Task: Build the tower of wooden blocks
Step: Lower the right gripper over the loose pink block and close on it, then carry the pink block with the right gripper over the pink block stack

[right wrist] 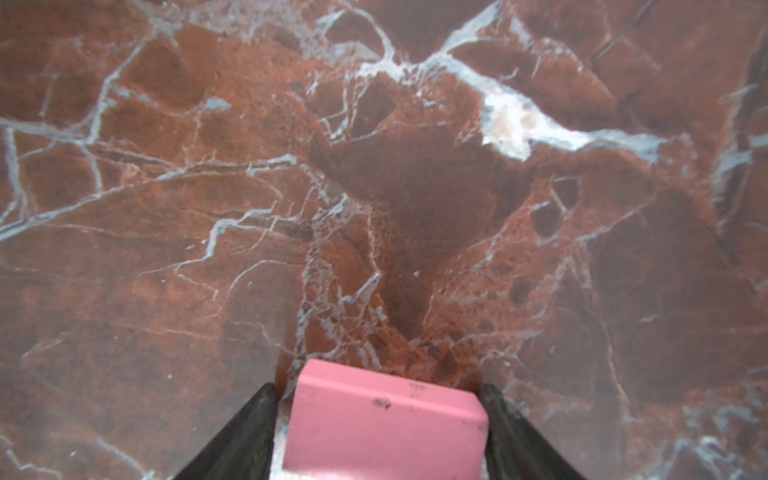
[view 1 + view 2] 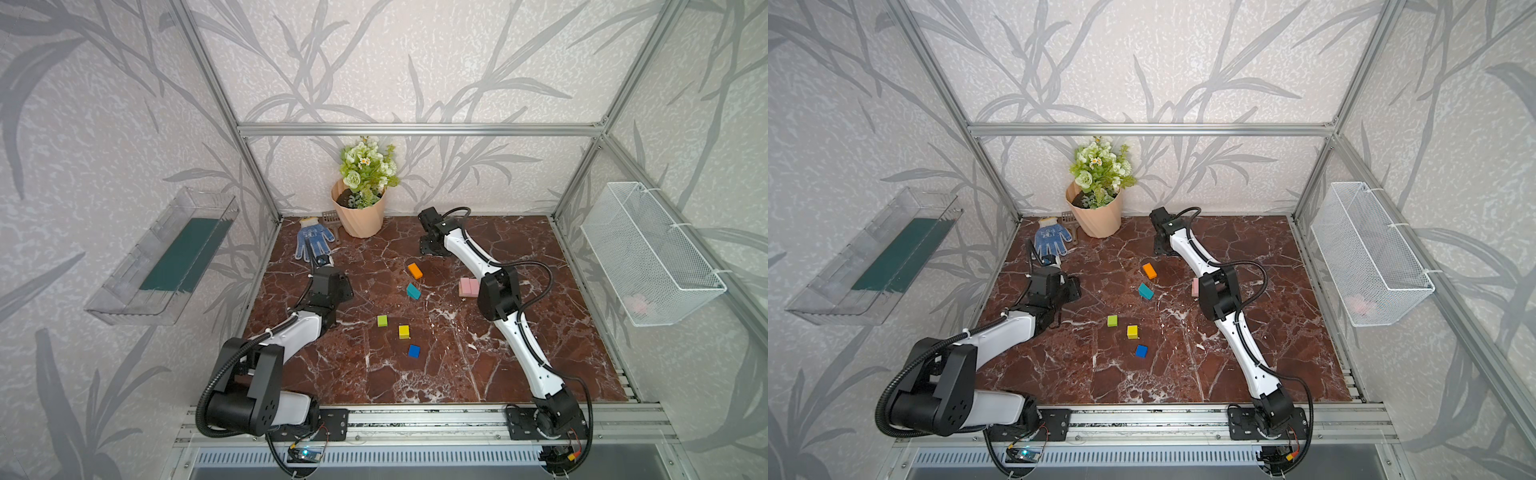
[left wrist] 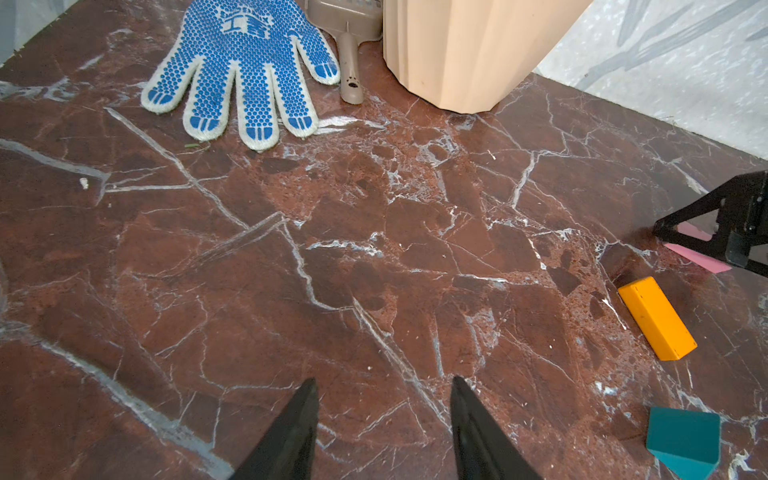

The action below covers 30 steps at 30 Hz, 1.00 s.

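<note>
The pink bar (image 1: 386, 424) lies flat on the marble tabletop (image 2: 478, 374) at about twelve o'clock from the table's middle. My right pincer (image 1: 379, 388) straddles it with the fingers parted. A pale gap shows along one side, so I am around it, not clamped on it. Near it at seven o'clock lies the orange bar (image 2: 414, 271), with the teal block (image 2: 413, 291) just past that. At four o'clock, beside my right forearm, what look like two pink blocks (image 2: 469, 286) lie touching side by side. Farther off toward six and seven o'clock sit the lime cube (image 2: 382, 321), the yellow cube (image 2: 404, 331) and the blue cube (image 2: 414, 351), each apart from the others. Nothing is stacked yet, so I judge this an early step, handling a base piece. The next move calls for closing squarely across the bar's narrow width, lifting straight up, and carrying it to the pink pair without brushing the orange bar. My left pincer (image 3: 382, 380) hangs at nine o'clock, fingers apart and empty over bare marble. The flower pot (image 2: 360, 220) and work glove (image 2: 313, 241) sit at ten o'clock, well apart.
</note>
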Each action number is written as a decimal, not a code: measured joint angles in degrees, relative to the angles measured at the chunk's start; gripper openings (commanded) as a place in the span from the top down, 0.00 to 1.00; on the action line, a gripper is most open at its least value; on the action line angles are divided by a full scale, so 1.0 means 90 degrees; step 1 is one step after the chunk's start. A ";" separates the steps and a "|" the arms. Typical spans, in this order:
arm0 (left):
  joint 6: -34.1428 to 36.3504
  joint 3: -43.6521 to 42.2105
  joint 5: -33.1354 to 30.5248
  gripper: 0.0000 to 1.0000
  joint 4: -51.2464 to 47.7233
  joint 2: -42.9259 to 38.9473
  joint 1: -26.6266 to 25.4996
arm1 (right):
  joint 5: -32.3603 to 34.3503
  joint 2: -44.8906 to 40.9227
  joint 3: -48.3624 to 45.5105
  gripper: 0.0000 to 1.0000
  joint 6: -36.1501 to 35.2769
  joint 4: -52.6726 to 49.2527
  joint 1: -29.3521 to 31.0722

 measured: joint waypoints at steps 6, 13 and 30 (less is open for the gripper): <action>0.0000 0.0000 0.0010 0.48 0.0027 0.0000 0.0000 | -0.0002 0.0080 0.0121 0.31 0.0002 0.0070 0.0027; 0.0000 0.0000 0.0010 0.48 0.0029 0.0000 0.0029 | -0.0002 0.0092 0.0138 0.43 -0.0002 0.0075 0.0027; 0.0024 -0.0010 0.0119 0.49 0.0080 0.0000 0.0029 | -0.0095 -0.0481 -0.0639 0.58 -0.0148 -0.0206 0.0104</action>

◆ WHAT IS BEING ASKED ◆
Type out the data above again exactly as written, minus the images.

◆ COMPLETED TASK ◆
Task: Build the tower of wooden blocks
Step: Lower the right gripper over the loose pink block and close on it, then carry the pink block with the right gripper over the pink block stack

[right wrist] 
[view 1 + view 2] 
[left wrist] 

The action below covers 30 steps at 30 Hz, 1.00 s.

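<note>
The pink bar (image 1: 386, 424) lies flat on the marble tabletop (image 2: 478, 374) at about twelve o'clock from the table's middle. My right pincer (image 1: 379, 388) straddles it with the fingers parted. A pale gap shows along one side, so I am around it, not clamped on it. Near it at seven o'clock lies the orange bar (image 2: 414, 271), with the teal block (image 2: 413, 291) just past that. At four o'clock, beside my right forearm, what look like two pink blocks (image 2: 469, 286) lie touching side by side. Farther off toward six and seven o'clock sit the lime cube (image 2: 382, 321), the yellow cube (image 2: 404, 331) and the blue cube (image 2: 414, 351), each apart from the others. Nothing is stacked yet, so I judge this an early step, handling a base piece. The next move calls for closing squarely across the bar's narrow width, lifting straight up, and carrying it to the pink pair without brushing the orange bar. My left pincer (image 3: 382, 380) hangs at nine o'clock, fingers apart and empty over bare marble. The flower pot (image 2: 360, 220) and work glove (image 2: 313, 241) sit at ten o'clock, well apart.
</note>
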Each action number is written as a decimal, not a code: measured joint angles in degrees, relative to the angles measured at the chunk's start; gripper openings (commanded) as a place in the span from the top down, 0.00 to 1.00; on the action line, a gripper is most open at its least value; on the action line angles are divided by a full scale, so 1.0 means 90 degrees; step 1 is one step after the chunk's start. A ";" separates the steps and a "|" the arms. Typical spans, in this order:
arm0 (left):
  joint 6: -34.1428 to 36.3504
  joint 3: -43.6521 to 42.2105
  joint 5: -33.1354 to 30.5248
  gripper: 0.0000 to 1.0000
  joint 4: -51.2464 to 47.7233
  joint 2: -42.9259 to 38.9473
  joint 1: -26.6266 to 25.4996
arm1 (right):
  joint 5: -32.3603 to 34.3503
  joint 2: -44.8906 to 40.9227
  joint 3: -48.3624 to 45.5105
  gripper: 0.0000 to 1.0000
  joint 6: -36.1501 to 35.2769
  joint 4: -52.6726 to 49.2527
  joint 1: -29.3521 to 31.0722

 measured: joint waypoints at steps 6, 13 and 30 (less is open for the gripper): <action>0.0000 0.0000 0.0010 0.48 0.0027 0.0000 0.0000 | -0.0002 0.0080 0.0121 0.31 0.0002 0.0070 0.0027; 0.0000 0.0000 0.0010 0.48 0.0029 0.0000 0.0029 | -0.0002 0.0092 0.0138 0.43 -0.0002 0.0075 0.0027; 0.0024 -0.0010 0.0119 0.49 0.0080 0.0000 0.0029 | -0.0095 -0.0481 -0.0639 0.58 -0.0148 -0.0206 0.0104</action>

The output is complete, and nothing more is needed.